3) Operation control and safety of urban rail transit vehicles
Contact wear fatigue, torsional vibration fatigue, impact fatigue, multiaxial fatigue, corrosion fatigue fracture of rail steel and axle materials, vibration and impact fatigue fracture of sleeper materials, chemomechanical fatigue of brake materials, long life of car body materials fatigue fracture research, fatigue and wind-induced fatigue damage research of high-speed subway car body structural parts, train key material microstructure, internal inclusion defects, surface processing and rolling defects, surface properties, surface treatment, contact stress, residual stress, high-frequency vibration corrugation wear and fatigue fracture due to contact connection includes behavior studies.
3. Study period
The academic system of this course is three years. Postgraduates should complete the courses and dissertations required by the training program within the prescribed number of years, complete the credits, and graduate on schedule. Also, upon the application of the graduate student, the consent of the school, and the approval of the Graduate School (preparation), the study period may be extended, but the study period shall not exceed five years. Under the premise of completing the requirements of the training program, graduate students can apply for graduation half a year or one year in advance, but the schooling period should not be less than 2 years.

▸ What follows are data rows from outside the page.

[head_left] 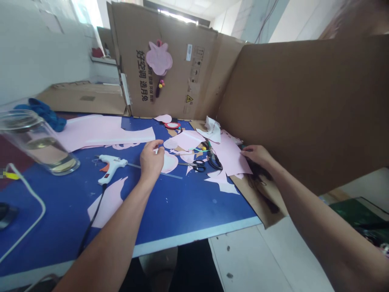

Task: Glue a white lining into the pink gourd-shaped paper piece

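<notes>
My left hand (152, 159) hovers at the middle of the blue table, thumb and index finger curved apart with nothing visible between them. Right beside it lies a rounded pink-and-white paper cutout (169, 162). A white hot glue gun (112, 167) rests to its left, with a clear glue stick (172, 176) lying beyond. Black-handled scissors (198, 165) lie to the right among paper scraps. My right hand (257, 155) reaches to the right edge of a pink paper sheet (231, 154), fingertips drawn together. What they hold, if anything, is hidden. Dark tassel-like strands (270, 202) lie below it on cardboard.
Tall cardboard panels (298, 109) wall off the back and right, with a pink paper flower (159, 59) hung there. A clear cup of liquid (42, 142) stands at left near blue cloth (42, 111). Large pink paper (91, 129) covers the back left; a white cable (33, 194) curls in front.
</notes>
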`<state>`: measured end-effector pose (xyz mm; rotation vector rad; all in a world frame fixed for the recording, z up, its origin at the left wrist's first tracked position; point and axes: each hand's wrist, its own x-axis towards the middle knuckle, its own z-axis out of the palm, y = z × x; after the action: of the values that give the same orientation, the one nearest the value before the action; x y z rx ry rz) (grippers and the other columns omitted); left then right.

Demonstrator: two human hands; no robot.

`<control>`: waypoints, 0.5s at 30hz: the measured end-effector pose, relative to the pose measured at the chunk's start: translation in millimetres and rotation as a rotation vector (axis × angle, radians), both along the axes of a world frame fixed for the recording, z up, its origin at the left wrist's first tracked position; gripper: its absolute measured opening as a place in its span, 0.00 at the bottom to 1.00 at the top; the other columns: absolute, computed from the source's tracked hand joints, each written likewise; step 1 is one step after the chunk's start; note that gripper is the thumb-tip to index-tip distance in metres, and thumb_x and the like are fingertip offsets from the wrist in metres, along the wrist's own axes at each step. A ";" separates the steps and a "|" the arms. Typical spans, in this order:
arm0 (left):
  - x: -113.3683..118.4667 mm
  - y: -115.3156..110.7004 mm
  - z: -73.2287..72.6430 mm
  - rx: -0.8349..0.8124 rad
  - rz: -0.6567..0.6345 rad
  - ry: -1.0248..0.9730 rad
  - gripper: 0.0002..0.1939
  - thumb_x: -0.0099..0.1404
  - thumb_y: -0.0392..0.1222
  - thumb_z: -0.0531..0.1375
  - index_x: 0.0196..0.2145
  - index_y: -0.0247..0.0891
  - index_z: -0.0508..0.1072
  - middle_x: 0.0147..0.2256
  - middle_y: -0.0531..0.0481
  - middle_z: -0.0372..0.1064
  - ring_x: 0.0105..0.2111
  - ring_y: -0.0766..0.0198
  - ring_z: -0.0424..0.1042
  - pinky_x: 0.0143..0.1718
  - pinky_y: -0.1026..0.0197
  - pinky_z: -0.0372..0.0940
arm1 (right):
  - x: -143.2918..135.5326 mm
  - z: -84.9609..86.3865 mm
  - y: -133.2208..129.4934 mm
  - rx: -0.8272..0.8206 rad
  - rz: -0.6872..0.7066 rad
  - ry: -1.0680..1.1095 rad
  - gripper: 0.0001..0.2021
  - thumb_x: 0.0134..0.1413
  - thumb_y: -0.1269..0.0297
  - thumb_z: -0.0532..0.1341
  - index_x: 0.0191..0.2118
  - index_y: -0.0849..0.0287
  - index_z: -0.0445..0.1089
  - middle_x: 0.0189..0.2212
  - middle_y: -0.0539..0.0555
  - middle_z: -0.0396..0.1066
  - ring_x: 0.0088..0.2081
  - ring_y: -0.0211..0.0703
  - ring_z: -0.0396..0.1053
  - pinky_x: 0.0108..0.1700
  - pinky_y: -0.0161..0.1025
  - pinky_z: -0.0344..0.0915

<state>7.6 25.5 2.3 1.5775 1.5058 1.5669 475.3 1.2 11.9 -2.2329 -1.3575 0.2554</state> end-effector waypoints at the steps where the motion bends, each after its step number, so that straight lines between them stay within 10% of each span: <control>1: 0.3 -1.0 1.1 -0.004 -0.001 0.008 0.14 0.65 0.33 0.62 0.45 0.39 0.84 0.49 0.44 0.83 0.49 0.52 0.80 0.55 0.52 0.72 | -4.1 -0.6 2.6 0.011 -0.010 0.050 0.15 0.55 0.61 0.73 0.47 0.62 0.86 0.26 0.55 0.80 0.29 0.47 0.76 0.33 0.39 0.68; 15: 2.7 -2.0 1.5 0.001 -0.020 0.005 0.14 0.66 0.32 0.61 0.44 0.38 0.84 0.49 0.42 0.82 0.48 0.51 0.80 0.55 0.49 0.72 | -45.0 45.7 16.8 0.156 -0.091 0.549 0.07 0.51 0.72 0.76 0.35 0.61 0.80 0.17 0.47 0.67 0.18 0.35 0.55 0.20 0.36 0.47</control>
<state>10.3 23.5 3.8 1.5933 1.4872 1.5542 430.3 18.0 57.6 -1.8952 -0.9413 0.6507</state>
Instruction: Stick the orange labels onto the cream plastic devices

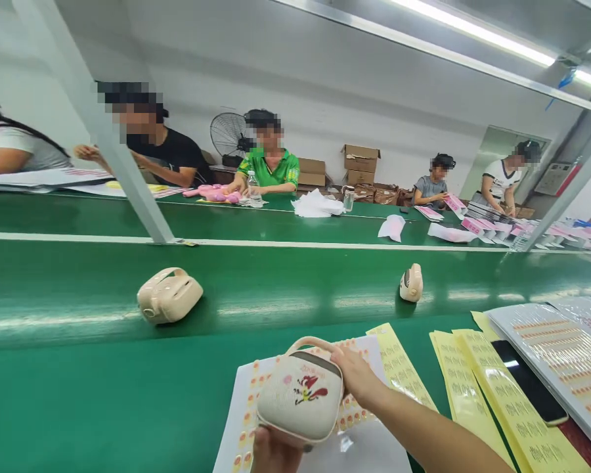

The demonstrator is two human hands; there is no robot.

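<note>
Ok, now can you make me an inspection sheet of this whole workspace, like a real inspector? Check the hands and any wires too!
Surface: green workbench, with a green conveyor belt beyond it.
Job's things: cream portable speaker with a red cartoon print, held above a white sticker sheet; two similar cream devices sit apart on the belt.
Clutter: yellow label strips, a black phone and plastic-covered sticker sheets, all at the right.
Left hand: holds the speaker from below.
Right hand: grips its side, near the handle.
Cables: nothing seen for certain.
Surroundings: five people across the belt, a fan, cardboard boxes.
</note>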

The time ratio between master's degree course study and degree (graduation) thesis is generally 1:1.
4. Training methods
(1) Implement the tutor responsibility system, combine it with the collective training of the steering group, and combine course learning with scientific research.
(2) Graduate students should complete the course learning tasks listed in the personal training plan, undertake the scientific research work arranged by the supervisor, and complete the dissertation.
(3) The graduate students will participate in a mid-term assessment examination after the completion of the course study, and the mid-term assessment examination will be carried out in accordance with the "Shenzhen University Mid-term Assessment and Screening Measures for Graduate Students".
(4) In principle, postgraduates who are interdisciplinary, professional, or admitted with the same level of academic qualifications should take up the main courses of their disciplines and majors, which will be determined by the supervisor when formulating the personal training plan.
5. Personal training plan
Before the end of the first semester, the supervisor and the supervised graduate students will jointly formulate and submit the personal training plan, according to the requirements of the training plan. The documents file of the personal training plan are kept by the college, and the electronic files are uploaded to the Graduate School (under preparation).